今日の気分はどう?というにはあまりにも衰弱しているので気分が良いはずもなく無駄な問いかけはよそうと口をつぐむ。



ついこの間まで、ちょっとしたことでも腹を立てていた自分だが、こんな状態になると一日でも生命維持をしなければと必死の気持になる。

今日はあまりにも弱っているように見えたにもかかわらず、何もせずに放っておかれているみたいだったので、ナースセンターに行って様子を伝えた。
担当の先生が出張なので点滴はできません、と看護士はいとも簡単に言う。
このまま死んだらどうするのですかというと、別の先生に伝えておきますという。

なかなか先生が来ないので又催促に行くと、先生は診察中なのでいつになるかわかりませんという。

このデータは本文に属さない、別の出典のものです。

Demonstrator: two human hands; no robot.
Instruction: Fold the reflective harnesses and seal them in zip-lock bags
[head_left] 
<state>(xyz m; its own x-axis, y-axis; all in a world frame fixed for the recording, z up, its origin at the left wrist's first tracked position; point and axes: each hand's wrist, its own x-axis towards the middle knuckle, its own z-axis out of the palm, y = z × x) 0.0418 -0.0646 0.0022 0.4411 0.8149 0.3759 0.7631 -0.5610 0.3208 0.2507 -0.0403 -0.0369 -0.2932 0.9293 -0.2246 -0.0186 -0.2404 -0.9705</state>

まだ元気な時は少々のことがあっても心配したことはなかったのに、土壇場になって慌てている自分がいる。


病院から帰ってくると一人でテレビを見ながらご飯を食べる。
気を紛らわそうとお笑いとかサスペンスとかを選んで観る。

ふっと思い出すのは、現役ばりばりだった頃の頼りがいのある姿ではなく、13年前に倒れてからすっかり変わってしまった憐れな姿ばかり……。
その姿を思い出すと可哀そうで涙が流れる。

病気してからは機嫌が悪いときが多く、私は怯えたり鬱陶しく思ったりしてずっと過ごしてきた。

でももう一度病院から帰って、あのひょろひょろ歩く姿でもいいから見たいと思う。
私の運転する車の助手席に乗って良い気持ちになって喜んでいる姿をもう一度見たい。

遠くまでドライブして物産店に寄ると、食堂で食事して買い物するのがうれしそうだった。
身体が弱ってからも、私が作る食事をおいしそうに食べていた。

どうして急に拒食症みたいになったのだろう。
お願いだからもういちど家に帰って私の作るご飯を食べて欲しい。
歩けなくて車椅子になっても、寝たきりになっても、もう一度生きて帰って欲しい。